Second, generating and verifying any zkSNARK proof requires a common reference string (CRS) generated in advance. This can be thought of as creating a secret that only the system "knows" - any person with knowledge of how the CRS was generated would be able to forge proofs, and therefore break soundness.
If someone had access to the secret randomness used to generate these parameters, they would be able to create false proofs that would look valid to the verifier.
We refer to this as the "Powers of Tau", and it's the general setup for all circuits up to a given size. The second part of the setup after the Powers of Tau converts the output from the first phase into a relation-specific CRS. In this scheme a coordinator is used to manage messages between the participants.

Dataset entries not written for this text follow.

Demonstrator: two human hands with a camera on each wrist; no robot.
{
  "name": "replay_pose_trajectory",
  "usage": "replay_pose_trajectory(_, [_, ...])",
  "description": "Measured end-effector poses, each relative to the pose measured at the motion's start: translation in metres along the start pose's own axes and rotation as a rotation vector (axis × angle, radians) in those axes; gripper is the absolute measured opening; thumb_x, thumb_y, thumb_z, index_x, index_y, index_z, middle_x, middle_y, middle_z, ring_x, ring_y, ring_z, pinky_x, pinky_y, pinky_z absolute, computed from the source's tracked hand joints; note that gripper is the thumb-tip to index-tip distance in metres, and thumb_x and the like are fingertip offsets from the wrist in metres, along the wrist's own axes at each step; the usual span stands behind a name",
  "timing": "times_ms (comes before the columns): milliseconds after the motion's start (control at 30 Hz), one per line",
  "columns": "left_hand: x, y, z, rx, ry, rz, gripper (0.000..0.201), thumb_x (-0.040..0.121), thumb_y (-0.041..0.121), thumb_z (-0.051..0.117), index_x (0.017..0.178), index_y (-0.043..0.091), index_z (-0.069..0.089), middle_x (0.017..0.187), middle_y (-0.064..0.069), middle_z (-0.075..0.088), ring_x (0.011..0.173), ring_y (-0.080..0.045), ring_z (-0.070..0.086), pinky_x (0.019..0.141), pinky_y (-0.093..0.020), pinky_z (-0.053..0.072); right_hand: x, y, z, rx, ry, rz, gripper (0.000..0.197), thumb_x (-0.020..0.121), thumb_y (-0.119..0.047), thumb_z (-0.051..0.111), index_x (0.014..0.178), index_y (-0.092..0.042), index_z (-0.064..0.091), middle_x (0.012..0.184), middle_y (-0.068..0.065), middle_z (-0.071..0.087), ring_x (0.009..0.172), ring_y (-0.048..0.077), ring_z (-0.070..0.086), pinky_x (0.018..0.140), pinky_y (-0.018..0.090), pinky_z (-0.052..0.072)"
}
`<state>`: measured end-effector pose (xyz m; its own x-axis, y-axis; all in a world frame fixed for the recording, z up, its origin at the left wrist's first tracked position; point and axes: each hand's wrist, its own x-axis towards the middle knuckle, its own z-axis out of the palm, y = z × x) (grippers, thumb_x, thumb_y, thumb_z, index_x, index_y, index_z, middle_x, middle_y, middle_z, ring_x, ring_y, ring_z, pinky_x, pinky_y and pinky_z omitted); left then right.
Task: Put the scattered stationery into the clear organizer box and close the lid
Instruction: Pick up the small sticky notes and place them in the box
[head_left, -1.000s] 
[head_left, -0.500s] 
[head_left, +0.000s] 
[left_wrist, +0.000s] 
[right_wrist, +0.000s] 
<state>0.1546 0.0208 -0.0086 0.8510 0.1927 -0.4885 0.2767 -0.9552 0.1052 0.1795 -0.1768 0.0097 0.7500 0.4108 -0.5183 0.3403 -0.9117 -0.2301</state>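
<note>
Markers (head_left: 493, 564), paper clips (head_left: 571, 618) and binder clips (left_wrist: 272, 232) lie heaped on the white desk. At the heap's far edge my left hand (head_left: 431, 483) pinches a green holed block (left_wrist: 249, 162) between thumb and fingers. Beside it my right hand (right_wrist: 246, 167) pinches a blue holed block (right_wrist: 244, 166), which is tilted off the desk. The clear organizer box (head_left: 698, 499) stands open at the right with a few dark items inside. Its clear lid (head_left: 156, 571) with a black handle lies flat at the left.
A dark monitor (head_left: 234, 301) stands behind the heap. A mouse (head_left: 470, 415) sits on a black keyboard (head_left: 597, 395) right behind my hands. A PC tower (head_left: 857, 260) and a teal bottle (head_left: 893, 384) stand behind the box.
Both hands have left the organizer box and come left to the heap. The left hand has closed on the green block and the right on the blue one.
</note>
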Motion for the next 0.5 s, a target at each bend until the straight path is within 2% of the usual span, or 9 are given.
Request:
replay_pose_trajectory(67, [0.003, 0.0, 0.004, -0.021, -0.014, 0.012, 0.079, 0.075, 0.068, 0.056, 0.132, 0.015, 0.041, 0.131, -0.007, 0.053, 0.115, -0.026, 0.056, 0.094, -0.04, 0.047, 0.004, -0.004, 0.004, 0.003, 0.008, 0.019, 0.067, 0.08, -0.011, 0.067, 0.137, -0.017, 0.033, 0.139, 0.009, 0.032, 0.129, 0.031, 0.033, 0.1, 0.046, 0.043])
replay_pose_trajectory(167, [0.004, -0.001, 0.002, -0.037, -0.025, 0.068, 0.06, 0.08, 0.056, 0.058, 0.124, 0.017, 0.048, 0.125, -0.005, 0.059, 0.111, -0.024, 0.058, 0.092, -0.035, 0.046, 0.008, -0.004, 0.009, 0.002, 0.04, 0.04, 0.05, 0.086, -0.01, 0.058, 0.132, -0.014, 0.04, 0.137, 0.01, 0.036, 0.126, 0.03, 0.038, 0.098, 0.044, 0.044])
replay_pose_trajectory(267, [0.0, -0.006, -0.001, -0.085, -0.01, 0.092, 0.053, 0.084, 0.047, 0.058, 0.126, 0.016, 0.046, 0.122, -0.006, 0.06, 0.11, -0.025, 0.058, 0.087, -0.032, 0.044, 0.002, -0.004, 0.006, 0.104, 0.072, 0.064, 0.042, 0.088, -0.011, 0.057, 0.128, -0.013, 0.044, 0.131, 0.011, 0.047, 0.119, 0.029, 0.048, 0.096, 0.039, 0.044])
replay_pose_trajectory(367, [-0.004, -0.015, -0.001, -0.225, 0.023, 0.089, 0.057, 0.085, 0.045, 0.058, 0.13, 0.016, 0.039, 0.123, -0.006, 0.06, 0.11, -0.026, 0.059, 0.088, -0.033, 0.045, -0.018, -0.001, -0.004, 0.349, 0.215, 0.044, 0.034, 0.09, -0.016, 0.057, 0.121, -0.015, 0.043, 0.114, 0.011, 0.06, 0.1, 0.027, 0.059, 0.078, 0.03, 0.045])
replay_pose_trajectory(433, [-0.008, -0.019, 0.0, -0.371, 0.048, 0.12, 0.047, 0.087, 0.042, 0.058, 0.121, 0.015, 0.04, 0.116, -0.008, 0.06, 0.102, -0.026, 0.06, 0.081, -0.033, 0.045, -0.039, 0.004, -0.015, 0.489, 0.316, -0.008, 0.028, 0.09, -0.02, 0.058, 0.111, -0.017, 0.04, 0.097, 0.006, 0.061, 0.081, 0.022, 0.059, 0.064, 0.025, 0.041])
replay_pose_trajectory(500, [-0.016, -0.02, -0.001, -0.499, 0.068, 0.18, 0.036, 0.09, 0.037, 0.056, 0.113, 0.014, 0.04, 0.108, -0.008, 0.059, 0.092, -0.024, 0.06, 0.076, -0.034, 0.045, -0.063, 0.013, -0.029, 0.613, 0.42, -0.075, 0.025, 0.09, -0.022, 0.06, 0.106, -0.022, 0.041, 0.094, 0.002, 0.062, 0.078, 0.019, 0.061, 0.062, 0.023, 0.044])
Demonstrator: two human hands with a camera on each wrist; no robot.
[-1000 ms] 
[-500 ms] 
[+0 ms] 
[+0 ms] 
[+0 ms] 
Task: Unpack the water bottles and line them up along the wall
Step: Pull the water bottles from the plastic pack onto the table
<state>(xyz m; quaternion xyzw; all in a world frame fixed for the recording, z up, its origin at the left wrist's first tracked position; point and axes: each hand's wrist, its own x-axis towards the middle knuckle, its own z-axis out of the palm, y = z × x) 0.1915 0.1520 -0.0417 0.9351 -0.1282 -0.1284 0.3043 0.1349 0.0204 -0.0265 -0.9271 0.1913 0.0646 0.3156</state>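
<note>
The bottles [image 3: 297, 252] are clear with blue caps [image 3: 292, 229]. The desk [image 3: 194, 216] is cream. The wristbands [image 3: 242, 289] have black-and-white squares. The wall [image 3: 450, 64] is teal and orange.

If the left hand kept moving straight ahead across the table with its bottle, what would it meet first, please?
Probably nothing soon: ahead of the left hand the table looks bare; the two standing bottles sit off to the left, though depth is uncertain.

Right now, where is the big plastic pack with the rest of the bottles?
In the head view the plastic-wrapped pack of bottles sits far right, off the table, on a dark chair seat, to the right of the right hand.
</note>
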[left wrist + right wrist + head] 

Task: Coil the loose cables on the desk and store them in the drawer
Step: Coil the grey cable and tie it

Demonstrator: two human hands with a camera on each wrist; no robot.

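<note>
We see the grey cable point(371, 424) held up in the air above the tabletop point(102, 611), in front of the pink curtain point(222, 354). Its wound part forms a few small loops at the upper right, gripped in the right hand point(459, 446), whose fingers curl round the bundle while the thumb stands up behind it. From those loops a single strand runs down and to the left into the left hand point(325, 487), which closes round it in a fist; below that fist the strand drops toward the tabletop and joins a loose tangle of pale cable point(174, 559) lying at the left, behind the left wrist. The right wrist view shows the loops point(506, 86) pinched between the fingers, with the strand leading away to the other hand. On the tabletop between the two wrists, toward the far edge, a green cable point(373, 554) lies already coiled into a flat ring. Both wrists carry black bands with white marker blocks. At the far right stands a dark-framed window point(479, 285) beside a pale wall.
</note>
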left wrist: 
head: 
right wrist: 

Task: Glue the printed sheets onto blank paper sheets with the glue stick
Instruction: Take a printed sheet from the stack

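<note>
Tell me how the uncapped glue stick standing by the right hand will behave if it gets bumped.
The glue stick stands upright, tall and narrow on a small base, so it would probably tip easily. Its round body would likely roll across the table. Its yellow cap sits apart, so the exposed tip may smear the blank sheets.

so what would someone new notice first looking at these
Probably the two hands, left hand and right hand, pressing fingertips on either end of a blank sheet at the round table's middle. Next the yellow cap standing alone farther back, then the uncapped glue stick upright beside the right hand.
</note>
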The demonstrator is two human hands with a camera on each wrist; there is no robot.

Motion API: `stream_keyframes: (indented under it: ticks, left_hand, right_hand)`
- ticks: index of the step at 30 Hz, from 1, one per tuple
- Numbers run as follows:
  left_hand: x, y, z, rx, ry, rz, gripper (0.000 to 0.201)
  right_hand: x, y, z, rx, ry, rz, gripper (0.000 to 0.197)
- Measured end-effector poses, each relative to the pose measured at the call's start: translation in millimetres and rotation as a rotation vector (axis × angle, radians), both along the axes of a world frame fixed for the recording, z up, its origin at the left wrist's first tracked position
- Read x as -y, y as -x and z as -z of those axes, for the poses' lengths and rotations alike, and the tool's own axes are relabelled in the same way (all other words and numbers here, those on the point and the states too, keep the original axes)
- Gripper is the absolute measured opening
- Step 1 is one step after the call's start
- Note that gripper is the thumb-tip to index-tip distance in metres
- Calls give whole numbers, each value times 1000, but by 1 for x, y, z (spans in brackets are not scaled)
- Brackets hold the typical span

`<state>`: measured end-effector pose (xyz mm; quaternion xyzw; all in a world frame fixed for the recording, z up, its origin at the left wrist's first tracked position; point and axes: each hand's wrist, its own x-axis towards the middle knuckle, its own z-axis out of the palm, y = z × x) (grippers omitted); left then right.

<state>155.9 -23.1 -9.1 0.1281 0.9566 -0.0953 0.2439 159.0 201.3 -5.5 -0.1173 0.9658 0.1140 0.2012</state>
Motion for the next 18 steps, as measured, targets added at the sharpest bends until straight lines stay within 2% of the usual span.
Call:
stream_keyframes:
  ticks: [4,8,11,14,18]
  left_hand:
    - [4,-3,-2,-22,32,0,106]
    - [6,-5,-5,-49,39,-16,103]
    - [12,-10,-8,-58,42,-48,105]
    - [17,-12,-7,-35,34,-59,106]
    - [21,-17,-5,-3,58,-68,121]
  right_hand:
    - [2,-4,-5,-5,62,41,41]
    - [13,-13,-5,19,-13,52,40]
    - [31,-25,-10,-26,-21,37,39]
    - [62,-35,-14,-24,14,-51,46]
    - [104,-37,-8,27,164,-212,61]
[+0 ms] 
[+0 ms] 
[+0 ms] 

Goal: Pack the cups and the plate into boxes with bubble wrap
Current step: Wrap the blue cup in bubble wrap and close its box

There are zero knowledge proof constructions which DO NOT require a CRS, such as STARKs and Bulletproofs. However, zkSNARKs smaller in proof size and can be verified much faster, which means more scalable computation speeds.
Generating these parameters in a trusted, centralized manner is possible, but incompatible with the ethos of blockchain and the goals of decentralization.
So, what's a decentralized way to generate the CRS?
The preferred technique is multi-party computation (MPC). MPC ensures that no single party is able to gain knowledge of the underlying mathematical structure of the CRS, by requiring the generation process to be shared across many independent participants. Of course, there is always the probability of bad actors, but if one aims to maximize the number of honest participants, then the likelihood that a setup is broken from dishonestly remains negligible.